Самый значительный между ними Дефреггер. Он в короткое время двинулся такими быстрыми шагами, что, несмотря на свою молодость, вдруг сделался теперь соперником и товарищем Клауса и Вотье. У него есть отчасти тот же недостаток, что у Вотье: наклонность к сладким рожицам и мяконьким выраженьицам, но такая же правда и простота, а по краске он стоит даже гораздо выше Вотье и приближается к Клаусу. Сильных и трагических сюжетов он до сих пор еще не брал, но и то, что до сих пор служило задачами для его картин, бывало всегда грациозно, мило и юмористично, а главное — полно жизни. Лучшая его картина на выставке: «Пляска в избе». Старый отставной солдат, подхватив молодую девушку, отплясывает с ней лихую народную пляску: нате вот, посмотрите вы, молодой народ, как надо плясать! Девушка идет послушно в пляске, а сама повертывается к хохочущей молодежи и лукаво подсмеивается своей хорошенькой кошачьей мордочкой. Превосходна также: «Лошадь, выигравшая приз» (удивление, восторг и рассматривание целой деревней крутошеего, убранного лентами жеребца); наконец, третья картина — «Два братца»: маленький гимназист, еще нагруженный тетрадями и книгами, воротился домой и находит новорожденного малютку; он берет его бережно в руки и бережно целует, с улыбками, пока шумно восхищается остальное маленькое население тирольской семьи.
Второй талантливый живописец этой школы — Матиас Шмидт. Это самый заклятый враг католических попов и монахов в Тироле, и их прославлению, на свой манер, он посвящает большинство своего времени и таланта.
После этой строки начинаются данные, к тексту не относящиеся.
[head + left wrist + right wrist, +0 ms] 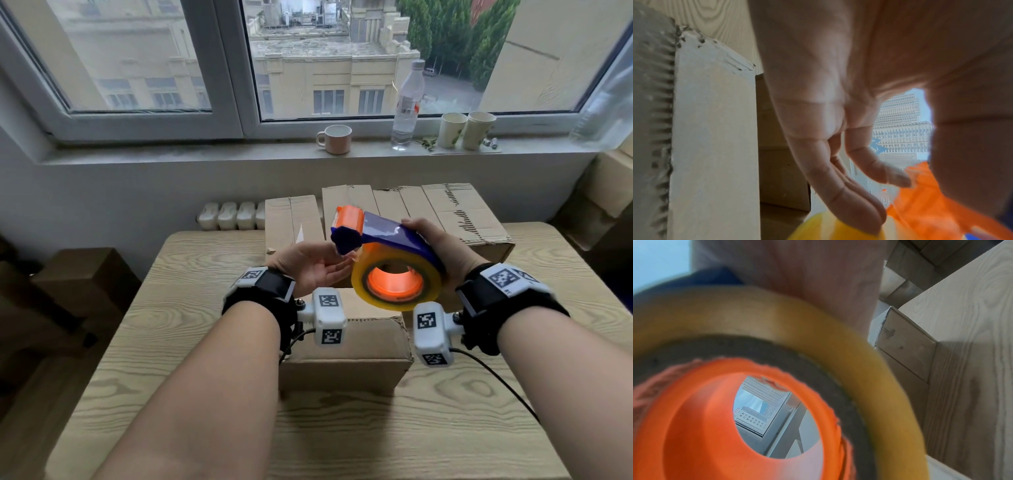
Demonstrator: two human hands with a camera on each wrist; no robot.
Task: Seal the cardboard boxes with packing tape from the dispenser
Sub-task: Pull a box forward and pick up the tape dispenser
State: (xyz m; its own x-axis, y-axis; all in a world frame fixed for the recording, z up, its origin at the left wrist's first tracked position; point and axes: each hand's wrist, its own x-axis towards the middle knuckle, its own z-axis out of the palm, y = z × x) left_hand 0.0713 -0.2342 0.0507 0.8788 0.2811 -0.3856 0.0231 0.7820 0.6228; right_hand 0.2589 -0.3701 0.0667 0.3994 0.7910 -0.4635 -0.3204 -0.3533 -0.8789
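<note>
My right hand (pixel 431 246) grips a blue and orange tape dispenser (pixel 383 236) holding a yellowish roll of tape (pixel 397 274), lifted above the table. In the right wrist view the tape roll (pixel 818 318) and its orange hub (pixel 694 418) fill the picture. My left hand (pixel 318 267) is palm up with relaxed fingers (pixel 849 194) reaching to the roll's left side under the dispenser's blue front end. A closed cardboard box (pixel 346 356) sits on the table right below both hands. Further cardboard boxes (pixel 455 212) lie behind it.
The wooden table (pixel 171 342) has bare surface left and right of the box. On the windowsill stand a mug (pixel 335 138), a plastic bottle (pixel 407 106) and two paper cups (pixel 466 130). More boxes stand at the far right (pixel 606 192) and on the floor at left (pixel 82 277).
</note>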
Нельзя не хохотать, глядя, например, как один патер читает самую основательную нотацию провинившейся, раньше свадьбы, парочке влюбленных, сконфуженных и трусливых, а у него за спиной хохочет и над ним, и над ними его аппетитная «экономка»; или, как монах, жирный и красный, сидит и важно отбирает от крестьян деньги за отпущение грехов, а другие тут же тащат ему всякую птицу, яйца и т. д.; или, как бедные крестьяне, мужчина и две женщины, надсаживаются, волоча в гору свой бедный хлам на тачке, пока два монаха, откормленные до того, что еле дышат, с фарисейским смирением, равнодушно глядят на плетущихся мимо них бедняг, духовных детей своих.